Replace these SmallSets with a plain DenseSet (and use reserve to avoid any
repeated allocations). Doing this yields a 0.13% compile-time improvement
for debug-info builds, as we hit IDFCalculator pretty hard in
InstrRefBasedLDV.
---
.../llvm/Support/GenericIteratedDominanceFrontier.h | 8 ++++++--
1 file changed, 6 insertions(+), 2 deletions(-)

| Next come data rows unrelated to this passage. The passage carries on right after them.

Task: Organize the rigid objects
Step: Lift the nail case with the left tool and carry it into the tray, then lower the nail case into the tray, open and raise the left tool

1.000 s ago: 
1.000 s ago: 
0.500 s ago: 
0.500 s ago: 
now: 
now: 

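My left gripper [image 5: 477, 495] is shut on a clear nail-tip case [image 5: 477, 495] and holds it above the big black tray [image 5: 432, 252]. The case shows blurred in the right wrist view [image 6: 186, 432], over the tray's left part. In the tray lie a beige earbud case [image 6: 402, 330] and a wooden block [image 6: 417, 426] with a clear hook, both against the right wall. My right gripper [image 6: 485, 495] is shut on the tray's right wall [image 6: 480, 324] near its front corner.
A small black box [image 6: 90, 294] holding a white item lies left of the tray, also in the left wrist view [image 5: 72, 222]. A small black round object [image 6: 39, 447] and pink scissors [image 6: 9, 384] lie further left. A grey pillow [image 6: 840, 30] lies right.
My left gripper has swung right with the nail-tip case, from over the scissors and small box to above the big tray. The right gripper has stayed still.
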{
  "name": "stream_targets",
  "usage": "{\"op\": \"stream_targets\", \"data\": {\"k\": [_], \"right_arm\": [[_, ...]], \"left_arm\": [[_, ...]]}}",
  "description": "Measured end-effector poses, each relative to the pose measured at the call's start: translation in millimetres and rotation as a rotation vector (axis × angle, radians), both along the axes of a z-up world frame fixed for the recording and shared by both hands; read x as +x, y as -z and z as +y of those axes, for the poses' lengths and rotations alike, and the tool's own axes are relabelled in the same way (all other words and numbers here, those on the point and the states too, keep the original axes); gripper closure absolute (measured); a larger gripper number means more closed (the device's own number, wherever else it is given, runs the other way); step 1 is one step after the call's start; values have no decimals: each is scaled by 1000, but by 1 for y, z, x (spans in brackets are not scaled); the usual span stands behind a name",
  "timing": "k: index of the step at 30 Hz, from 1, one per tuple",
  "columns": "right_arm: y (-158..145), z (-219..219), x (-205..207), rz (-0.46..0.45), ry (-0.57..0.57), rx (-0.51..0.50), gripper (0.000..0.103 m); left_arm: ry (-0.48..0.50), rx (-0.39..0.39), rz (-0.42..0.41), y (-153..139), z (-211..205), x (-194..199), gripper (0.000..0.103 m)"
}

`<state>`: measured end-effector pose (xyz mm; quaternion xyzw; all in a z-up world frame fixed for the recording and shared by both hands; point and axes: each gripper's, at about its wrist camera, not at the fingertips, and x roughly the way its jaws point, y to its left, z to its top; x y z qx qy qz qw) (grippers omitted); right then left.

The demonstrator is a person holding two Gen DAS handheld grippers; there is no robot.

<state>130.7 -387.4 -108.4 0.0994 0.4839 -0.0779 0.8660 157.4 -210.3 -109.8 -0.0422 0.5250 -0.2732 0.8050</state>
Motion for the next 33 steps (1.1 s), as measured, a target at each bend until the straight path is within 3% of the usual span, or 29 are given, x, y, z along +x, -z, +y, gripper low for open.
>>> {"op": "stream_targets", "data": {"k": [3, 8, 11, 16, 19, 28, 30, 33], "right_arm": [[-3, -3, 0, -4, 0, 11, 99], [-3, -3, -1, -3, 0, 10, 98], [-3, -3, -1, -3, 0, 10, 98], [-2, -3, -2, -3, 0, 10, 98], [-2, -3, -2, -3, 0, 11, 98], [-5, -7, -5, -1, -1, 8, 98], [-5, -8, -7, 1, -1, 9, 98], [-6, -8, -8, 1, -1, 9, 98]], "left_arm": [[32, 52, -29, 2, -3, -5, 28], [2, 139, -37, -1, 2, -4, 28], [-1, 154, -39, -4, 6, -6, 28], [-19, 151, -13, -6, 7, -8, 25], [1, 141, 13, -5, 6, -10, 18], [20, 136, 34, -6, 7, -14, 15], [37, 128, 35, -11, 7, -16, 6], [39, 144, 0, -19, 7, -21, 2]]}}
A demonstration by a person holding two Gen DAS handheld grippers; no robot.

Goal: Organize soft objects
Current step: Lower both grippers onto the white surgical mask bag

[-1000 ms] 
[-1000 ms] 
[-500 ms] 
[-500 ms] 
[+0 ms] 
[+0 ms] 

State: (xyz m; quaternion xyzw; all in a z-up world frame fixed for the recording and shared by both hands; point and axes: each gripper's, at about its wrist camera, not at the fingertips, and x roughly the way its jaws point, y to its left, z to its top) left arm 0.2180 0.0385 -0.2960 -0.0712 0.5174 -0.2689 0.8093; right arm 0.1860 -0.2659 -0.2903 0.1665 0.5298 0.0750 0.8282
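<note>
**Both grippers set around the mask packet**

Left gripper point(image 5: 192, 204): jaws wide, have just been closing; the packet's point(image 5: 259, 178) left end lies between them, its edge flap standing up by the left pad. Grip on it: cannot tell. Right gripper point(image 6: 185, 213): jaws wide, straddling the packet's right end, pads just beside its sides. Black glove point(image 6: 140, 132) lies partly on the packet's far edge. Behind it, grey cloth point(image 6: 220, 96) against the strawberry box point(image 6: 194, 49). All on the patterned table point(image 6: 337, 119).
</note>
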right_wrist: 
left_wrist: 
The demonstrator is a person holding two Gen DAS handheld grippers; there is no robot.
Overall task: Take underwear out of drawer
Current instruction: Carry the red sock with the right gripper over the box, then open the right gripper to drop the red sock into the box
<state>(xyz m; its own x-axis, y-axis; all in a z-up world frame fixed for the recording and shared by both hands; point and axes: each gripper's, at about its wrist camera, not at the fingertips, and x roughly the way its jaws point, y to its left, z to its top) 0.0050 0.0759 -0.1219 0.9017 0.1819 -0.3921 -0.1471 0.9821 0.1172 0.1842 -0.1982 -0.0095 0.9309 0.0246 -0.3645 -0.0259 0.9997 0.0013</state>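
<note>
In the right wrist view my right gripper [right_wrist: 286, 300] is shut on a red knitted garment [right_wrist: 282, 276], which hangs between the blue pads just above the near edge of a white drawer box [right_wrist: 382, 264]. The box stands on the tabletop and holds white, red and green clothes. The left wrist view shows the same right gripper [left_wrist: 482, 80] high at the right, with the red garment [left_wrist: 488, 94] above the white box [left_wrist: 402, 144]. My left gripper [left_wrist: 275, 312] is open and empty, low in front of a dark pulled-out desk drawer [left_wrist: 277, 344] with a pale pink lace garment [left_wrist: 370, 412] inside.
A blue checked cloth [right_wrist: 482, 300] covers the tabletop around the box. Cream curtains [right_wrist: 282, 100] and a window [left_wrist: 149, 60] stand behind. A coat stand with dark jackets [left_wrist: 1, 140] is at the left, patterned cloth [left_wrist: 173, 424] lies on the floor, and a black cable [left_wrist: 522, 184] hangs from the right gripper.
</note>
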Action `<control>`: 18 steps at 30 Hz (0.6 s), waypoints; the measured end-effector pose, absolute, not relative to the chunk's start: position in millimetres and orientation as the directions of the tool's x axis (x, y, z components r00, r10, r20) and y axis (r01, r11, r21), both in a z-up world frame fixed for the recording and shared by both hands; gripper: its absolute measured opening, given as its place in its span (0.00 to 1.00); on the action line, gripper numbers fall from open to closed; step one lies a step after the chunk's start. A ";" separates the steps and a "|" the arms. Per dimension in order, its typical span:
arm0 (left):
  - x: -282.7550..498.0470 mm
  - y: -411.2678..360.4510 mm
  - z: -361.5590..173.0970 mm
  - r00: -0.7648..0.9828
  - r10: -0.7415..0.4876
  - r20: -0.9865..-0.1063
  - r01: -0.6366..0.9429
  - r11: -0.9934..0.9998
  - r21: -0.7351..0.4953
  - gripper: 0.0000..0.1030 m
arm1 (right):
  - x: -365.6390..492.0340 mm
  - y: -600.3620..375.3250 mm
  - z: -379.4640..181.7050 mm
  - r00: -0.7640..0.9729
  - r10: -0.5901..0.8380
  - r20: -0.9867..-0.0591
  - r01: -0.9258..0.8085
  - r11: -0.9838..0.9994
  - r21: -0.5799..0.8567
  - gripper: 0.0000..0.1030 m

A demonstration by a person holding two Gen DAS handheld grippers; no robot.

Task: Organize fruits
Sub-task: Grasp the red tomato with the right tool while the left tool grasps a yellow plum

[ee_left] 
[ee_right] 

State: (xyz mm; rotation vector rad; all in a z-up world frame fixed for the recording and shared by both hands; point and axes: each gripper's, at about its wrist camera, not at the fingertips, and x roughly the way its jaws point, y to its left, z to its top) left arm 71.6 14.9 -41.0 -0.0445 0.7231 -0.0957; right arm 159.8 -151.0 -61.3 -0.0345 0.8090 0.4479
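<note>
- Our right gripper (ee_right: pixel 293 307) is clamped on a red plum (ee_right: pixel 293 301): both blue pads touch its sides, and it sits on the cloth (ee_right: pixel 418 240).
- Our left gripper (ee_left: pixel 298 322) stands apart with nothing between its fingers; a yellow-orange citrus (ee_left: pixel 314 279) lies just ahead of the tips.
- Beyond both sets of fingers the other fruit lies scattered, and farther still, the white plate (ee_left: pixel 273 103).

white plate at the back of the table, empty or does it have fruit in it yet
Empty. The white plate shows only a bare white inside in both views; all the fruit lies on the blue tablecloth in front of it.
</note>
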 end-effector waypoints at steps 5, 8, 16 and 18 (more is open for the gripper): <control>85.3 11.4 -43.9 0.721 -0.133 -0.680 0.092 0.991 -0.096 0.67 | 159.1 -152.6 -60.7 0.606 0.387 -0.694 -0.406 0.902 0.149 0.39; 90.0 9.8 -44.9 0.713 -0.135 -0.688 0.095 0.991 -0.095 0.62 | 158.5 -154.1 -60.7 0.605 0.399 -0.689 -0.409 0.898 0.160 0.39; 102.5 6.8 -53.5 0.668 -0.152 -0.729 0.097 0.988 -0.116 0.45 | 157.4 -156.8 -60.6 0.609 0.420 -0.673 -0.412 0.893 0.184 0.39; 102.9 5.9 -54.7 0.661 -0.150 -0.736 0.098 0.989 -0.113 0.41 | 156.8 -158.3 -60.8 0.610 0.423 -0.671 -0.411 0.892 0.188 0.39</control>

diff --git a/llvm/include/llvm/Support/GenericIteratedDominanceFrontier.h b/llvm/include/llvm/Support/GenericIteratedDominanceFrontier.h
index 0dc58e37c821d..c218d33c3eb30 100644
--- a/llvm/include/llvm/Support/GenericIteratedDominanceFrontier.h
+++ b/llvm/include/llvm/Support/GenericIteratedDominanceFrontier.h
@@ -144,8 +144,12 @@ void IDFCalculatorBase<NodeTy, IsPostDom>::calculate(
DT.updateDFSNumbers();
SmallVector<DomTreeNodeBase<NodeTy> *, 32> Worklist;
- SmallPtrSet<DomTreeNodeBase<NodeTy> *, 32> VisitedPQ;
- SmallPtrSet<DomTreeNodeBase<NodeTy> *, 32> VisitedWorklist;
+ SmallDenseSet<DomTreeNodeBase<NodeTy> *, 16> VisitedPQ;
+ SmallDenseSet<DomTreeNodeBase<NodeTy> *, 16> VisitedWorklist;
+ if (useLiveIn) {
+ VisitedPQ.reserve(LiveInBlocks->size());
+ VisitedWorklist.reserve(LiveInBlocks->size());
+ }
for (NodeTy *BB : *DefBlocks)
if (DomTreeNodeBase<NodeTy> *Node = DT.getNode(BB)) {
>From 3ab1e7d9559ddd3b5b809824978e721181d51a42 Mon Sep 17 00:00:00 2001
From: Jeremy Morse <jeremy.morse at sony.com>
Date: Tue, 16 Jul 2024 14:23:33 +0100
Subject: [PATCH 2/5] Implement a reserve call for SmallPtrSet
---
llvm/include/llvm/ADT/SmallPtrSet.h | 16 ++++++++++++++++
1 file changed, 16 insertions(+)
diff --git a/llvm/include/llvm/ADT/SmallPtrSet.h b/llvm/include/llvm/ADT/SmallPtrSet.h
index 597cad8444f69..dd6d5ee72867e 100644
--- a/llvm/include/llvm/ADT/SmallPtrSet.h
+++ b/llvm/include/llvm/ADT/SmallPtrSet.h
@@ -17,6 +17,7 @@
#include "llvm/ADT/EpochTracker.h"
#include "llvm/Support/Compiler.h"
+#include "llvm/Support/MathExtras.h"
#include "llvm/Support/ReverseIteration.h"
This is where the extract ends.